Bu durumun İkinci Dünya Savaşı sonrasında yavaş yavaş değiştiği gözlemlenmektedir. Özellikle bağımsızlık süreçleri ile Afrikalı devletler uluslararası arenada daha fazla yer almaya başladılar. Gerek yerel tarihçiler gerekse de farklı milletlerden Afrikanistler, Afrika tarihini teorik ve de metodolojik olarak daha doğru bir zeminde ele almaya başladı. “Batı merkezci bakış açısı” yerine 1920’lerde Latin Amerika çalışmalarında gündeme geldiği üzere “Alan Çalışmaları” yaygınlaşmaya başladı. Bu anlamda özellikle UNESCO’nun birçok yerel tarihçinin söz sahibi olduğu hem Afrika’da konuşulan yerel dillerde hem de belli başlı dünya dillerinde yayınlanan sekiz ciltlik “General History of Africa” isimli devasa eseri önemli bir dönüm noktası oldu.

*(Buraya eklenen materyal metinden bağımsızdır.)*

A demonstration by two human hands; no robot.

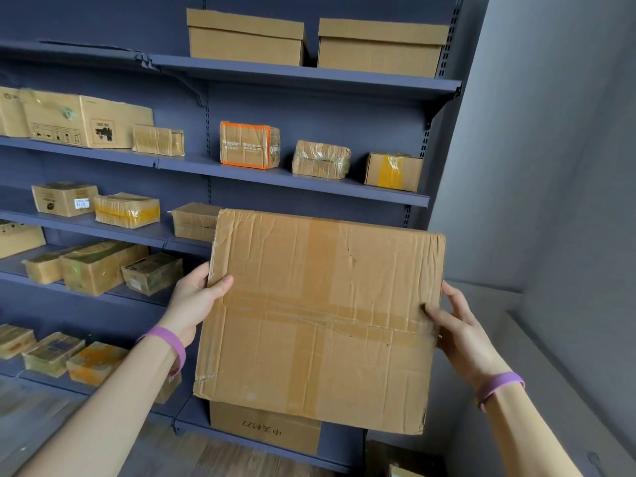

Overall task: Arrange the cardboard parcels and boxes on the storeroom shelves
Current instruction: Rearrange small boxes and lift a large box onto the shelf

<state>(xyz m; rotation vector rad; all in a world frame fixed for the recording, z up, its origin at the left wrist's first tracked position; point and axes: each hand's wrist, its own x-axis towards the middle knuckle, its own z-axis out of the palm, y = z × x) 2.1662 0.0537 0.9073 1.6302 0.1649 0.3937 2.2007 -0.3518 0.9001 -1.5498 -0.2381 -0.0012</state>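
Note:
A large flat creased cardboard box (320,318), taped across its face, is held up in front of the blue shelving (309,75). My left hand (196,297) grips its left edge, thumb on the front face. My right hand (454,325) grips its right edge, thumb on the front and fingers behind. The box hides part of the third shelf and the shelves below it.
Two lidded boxes (246,37) stand on the top shelf. Small taped parcels line the second shelf, among them an orange-edged box (249,144). More parcels fill the left shelves. A printed box (265,430) sits on the bottom shelf. A grey wall (550,166) is at right.

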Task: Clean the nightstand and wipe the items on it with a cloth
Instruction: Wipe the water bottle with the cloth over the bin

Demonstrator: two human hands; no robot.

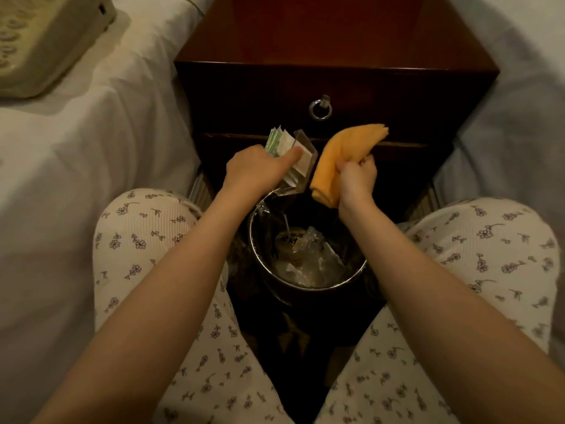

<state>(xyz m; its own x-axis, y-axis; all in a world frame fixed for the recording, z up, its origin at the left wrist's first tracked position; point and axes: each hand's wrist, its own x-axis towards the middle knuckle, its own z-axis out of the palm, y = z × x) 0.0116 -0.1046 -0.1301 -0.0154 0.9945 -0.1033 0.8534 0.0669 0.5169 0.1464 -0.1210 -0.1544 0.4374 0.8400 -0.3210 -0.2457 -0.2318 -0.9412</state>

Bu dönemde, Carter Godwin Woodson ve W.E.B Du Bois gibi birçok Afrika kökenli tarihçi ya da sosyal bilimci “medeniyet” kavramını sorgulamaya açarak Afrikalıların dünya medeniyet tarihine yaptığı katkılara yönelik eserler ürettiler. Mısır Medeniyeti ve Yunan Medeniyetinin “Afrikalı” kökenlerine vurgular yapan tarihçiler ise meseleyi biraz daha uçlarda gündemde tutmayı denediler. Özellikle son otuz yıldır, dünya tarihinin ayrışma noktalarına değil, bütüncül alanlarına odaklanmayı tercih eden yeni yaklaşımlar da gündemdedir. 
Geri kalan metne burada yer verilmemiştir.